UI-Act

UI-Act is a Transformer model for interacting with a computer using the graphical user interface. The model shares the same interface as a human operator, i.e. screen input and low-level mouse/keyboard output. The motivation for this is to allow for seamless integration into human-computer workflows, where the model can naturally be trained using expert human demonstrations.

calculator_demo.mp4

How it works

UI-Act is an encoder-decoder Transformer model, similar to a language model like T5. The core difference is that the decoder takes a screenshot as input, and predicts a low-level action such as a mouse click on a specific pixel location. The action is also conditioned on text via cross-attention to the encoder, enabling instructive prompting. The input screenshot is encoded into a (single) embedding using a convolutional neural network before being fed into the decoder.
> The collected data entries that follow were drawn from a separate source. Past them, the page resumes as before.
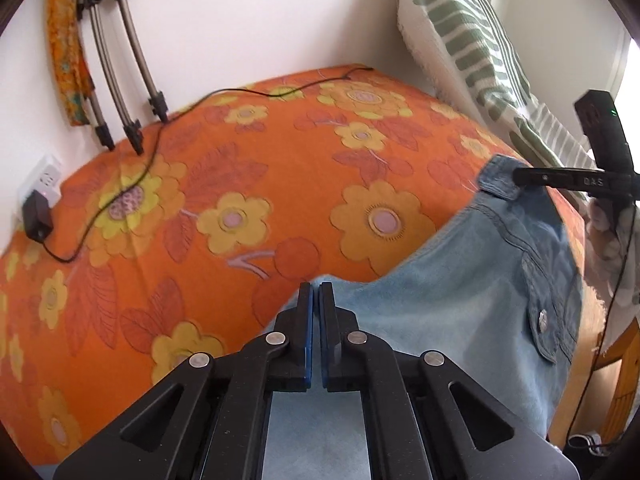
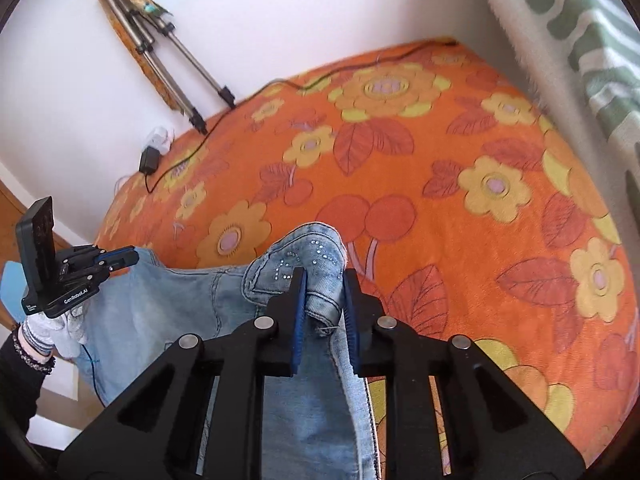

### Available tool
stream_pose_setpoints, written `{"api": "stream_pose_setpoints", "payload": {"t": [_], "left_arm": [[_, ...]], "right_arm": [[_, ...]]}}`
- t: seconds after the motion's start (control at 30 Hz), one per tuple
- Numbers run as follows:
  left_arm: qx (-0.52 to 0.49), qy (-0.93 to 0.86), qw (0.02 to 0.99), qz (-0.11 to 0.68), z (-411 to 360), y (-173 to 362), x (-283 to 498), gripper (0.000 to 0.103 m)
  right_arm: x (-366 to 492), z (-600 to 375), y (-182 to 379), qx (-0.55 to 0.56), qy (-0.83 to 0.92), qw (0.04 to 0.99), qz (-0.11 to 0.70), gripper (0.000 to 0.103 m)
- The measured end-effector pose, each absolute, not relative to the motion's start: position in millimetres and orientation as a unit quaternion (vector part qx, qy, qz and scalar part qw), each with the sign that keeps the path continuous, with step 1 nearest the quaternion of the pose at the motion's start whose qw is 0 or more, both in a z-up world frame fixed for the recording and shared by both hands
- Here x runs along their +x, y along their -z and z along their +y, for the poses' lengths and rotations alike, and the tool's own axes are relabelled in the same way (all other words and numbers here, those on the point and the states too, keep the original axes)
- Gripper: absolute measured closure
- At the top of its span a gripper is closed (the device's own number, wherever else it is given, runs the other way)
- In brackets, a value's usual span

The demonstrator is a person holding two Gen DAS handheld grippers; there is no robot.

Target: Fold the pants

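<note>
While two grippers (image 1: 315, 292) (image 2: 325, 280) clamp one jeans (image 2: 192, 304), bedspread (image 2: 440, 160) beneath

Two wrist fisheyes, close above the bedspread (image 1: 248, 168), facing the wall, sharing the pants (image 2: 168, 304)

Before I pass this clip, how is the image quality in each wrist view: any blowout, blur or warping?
Left wrist view: the window at far right is blown out, the bedspread slightly soft, and the tripod legs bow from fisheye warp. Right wrist view: evenly lit with no glare, the jeans sharp near the right claw, and dark vignette in the corners.
</note>
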State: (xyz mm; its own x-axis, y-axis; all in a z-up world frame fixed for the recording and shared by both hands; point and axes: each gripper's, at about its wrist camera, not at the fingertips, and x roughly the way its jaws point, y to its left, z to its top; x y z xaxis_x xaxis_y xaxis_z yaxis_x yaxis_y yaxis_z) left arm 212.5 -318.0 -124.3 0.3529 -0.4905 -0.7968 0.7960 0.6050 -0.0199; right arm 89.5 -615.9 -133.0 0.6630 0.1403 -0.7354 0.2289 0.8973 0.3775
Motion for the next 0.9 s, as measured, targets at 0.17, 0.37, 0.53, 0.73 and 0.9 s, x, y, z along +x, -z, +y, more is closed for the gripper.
{"api": "stream_pose_setpoints", "payload": {"t": [0.17,0.37,0.53,0.73,0.9], "left_arm": [[0.180,0.378,0.811,0.408,-321,132,234,0.102],[0.196,0.368,0.823,0.386,-292,114,226,0.102],[0.179,0.342,0.835,0.393,-236,96,219,0.090],[0.145,0.295,0.854,0.403,-155,82,190,0.089],[0.110,0.260,0.865,0.415,-95,82,159,0.068]], "right_arm": [[95,-613,140,0.202,0.060,0.881,0.424,0.086],[103,-615,155,0.193,0.094,0.867,0.451,0.086],[101,-610,155,0.180,0.120,0.862,0.459,0.086],[96,-599,137,0.145,0.131,0.870,0.453,0.078],[77,-583,101,0.118,0.121,0.891,0.421,0.062]]}}
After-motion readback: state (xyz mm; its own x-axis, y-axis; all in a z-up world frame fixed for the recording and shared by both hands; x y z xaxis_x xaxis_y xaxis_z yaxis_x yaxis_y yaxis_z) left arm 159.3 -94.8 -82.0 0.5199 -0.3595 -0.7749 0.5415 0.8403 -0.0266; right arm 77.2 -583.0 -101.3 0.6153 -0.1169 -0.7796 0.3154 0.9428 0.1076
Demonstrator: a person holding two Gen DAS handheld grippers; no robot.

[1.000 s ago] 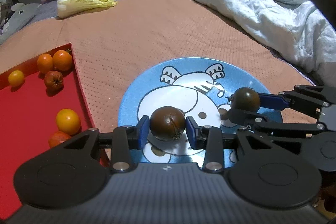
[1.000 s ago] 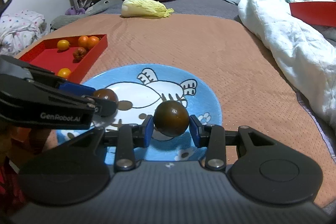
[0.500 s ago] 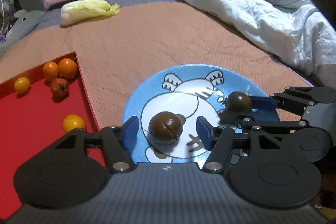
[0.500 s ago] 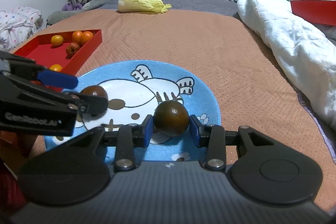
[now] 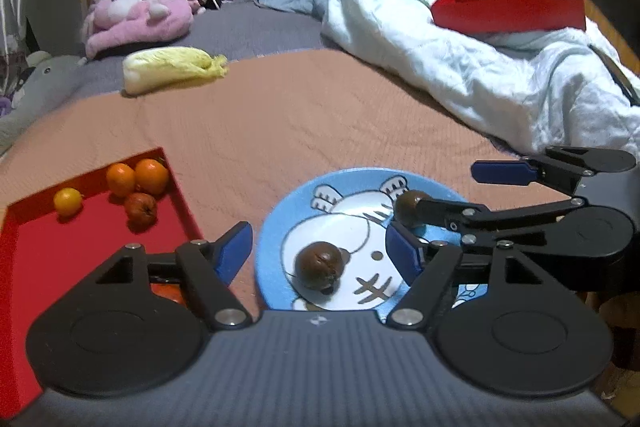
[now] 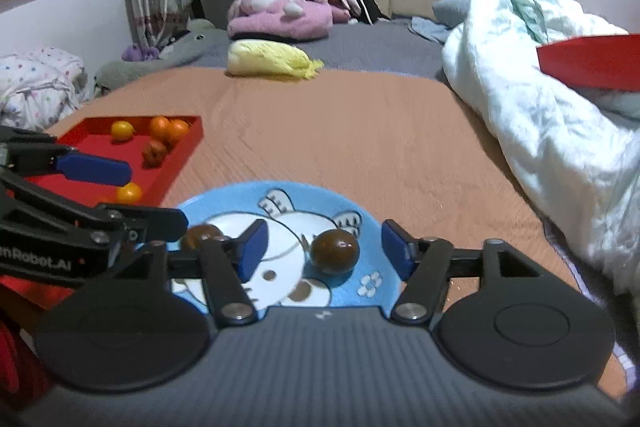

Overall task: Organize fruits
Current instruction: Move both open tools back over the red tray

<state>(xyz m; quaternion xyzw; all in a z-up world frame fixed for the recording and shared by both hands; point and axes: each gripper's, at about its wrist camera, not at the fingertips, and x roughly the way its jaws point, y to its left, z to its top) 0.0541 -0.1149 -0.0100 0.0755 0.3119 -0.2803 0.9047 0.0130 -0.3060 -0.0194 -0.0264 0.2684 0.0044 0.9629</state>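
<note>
Both tools, left tool (image 5: 318, 253) and right tool (image 6: 322, 247), are gaping wide around dark brown round fruits (image 5: 319, 265) lying loose on the blue cartoon plate (image 5: 280, 223); a nudge risks rolling them off.

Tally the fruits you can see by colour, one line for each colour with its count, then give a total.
Dark brown, on the blue plate: 2, one and another
Orange or yellow, in the red tray: 4, at and
Reddish, in the tray: 1
Total: 7; the left gripper hides part of the tray.
</note>
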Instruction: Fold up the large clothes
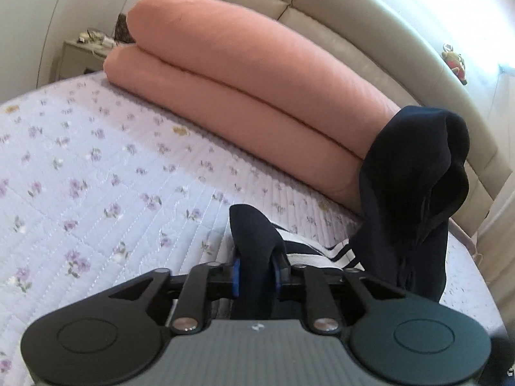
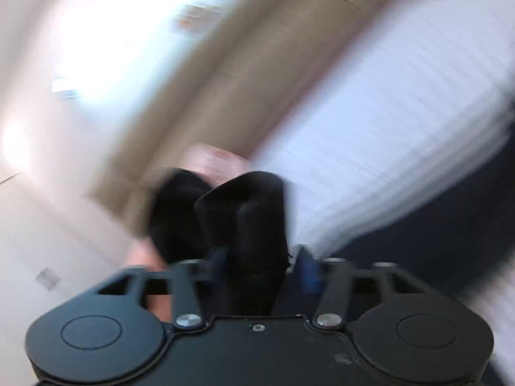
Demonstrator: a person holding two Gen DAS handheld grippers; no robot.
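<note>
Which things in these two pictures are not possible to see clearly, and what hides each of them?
- Right wrist view: motion blur smears the room; the pale object behind the dark garment held in the right gripper is unreadable.
- Left wrist view: the left gripper and its body cover the garment's lower part, so its type is unclear.
- Left wrist view: items on the nightstand are too small.
- Left wrist view: the toy on the headboard is too small.

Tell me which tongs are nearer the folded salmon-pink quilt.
Right, probably. The right tongs, shut on the dark navy garment, have blurred pink just beyond them; the left tongs see the folded salmon-pink quilt across the floral bedspread.
</note>
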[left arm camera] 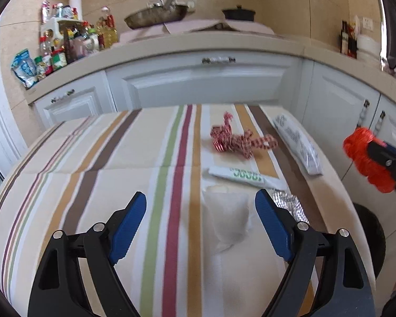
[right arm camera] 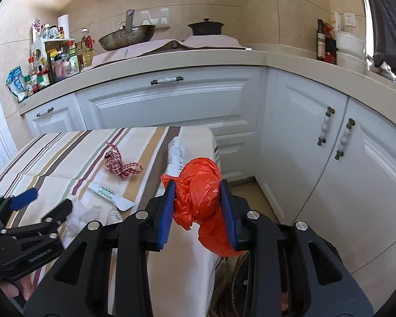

Once the predicted action has been executed, a new screenshot is taken, encoded, and fed into the next position of the decoder. This allows the action to also be conditioned on previous states, via causal self-attention in the decoder.

The actions are predicted using two linear heads based on the output hidden states from the decoder. The first head classifies the action_type, including EOS. In the demo, only left clicks are valid. In case of a click prediction, the second head classifies the (flattened) pixel location. To limit the number of locations, we classify onto a 4x4 pixel grid.

For more details on the model architecture, see ui_act/model.py.

Demo: Add and subtract using GNOME Calculator in Ubuntu

In the above demo, the model has been trained to compute simple (up to 2-digit) arithmetic expressions using an open and visible GNOME Calculator window.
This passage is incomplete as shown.